Records for the exercise:
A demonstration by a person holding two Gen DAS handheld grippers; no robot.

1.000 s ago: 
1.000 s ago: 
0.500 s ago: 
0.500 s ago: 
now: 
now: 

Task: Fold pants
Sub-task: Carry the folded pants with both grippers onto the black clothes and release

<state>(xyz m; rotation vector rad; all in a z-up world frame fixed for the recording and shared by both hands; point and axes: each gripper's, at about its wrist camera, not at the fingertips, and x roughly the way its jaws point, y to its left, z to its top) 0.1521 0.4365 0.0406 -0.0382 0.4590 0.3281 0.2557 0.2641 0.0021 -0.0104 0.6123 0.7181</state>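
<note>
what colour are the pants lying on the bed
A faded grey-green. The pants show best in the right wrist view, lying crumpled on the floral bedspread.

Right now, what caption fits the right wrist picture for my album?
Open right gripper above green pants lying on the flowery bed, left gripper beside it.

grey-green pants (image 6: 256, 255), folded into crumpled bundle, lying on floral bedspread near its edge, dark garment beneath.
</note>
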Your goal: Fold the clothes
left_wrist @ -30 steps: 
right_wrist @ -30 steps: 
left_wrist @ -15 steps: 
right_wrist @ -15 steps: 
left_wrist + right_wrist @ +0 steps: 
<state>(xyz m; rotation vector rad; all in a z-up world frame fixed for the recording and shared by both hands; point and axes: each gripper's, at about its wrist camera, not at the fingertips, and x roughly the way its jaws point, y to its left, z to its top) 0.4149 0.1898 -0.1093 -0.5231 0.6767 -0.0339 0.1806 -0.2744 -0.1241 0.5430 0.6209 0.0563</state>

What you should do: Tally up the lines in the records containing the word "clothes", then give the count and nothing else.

Task response: 2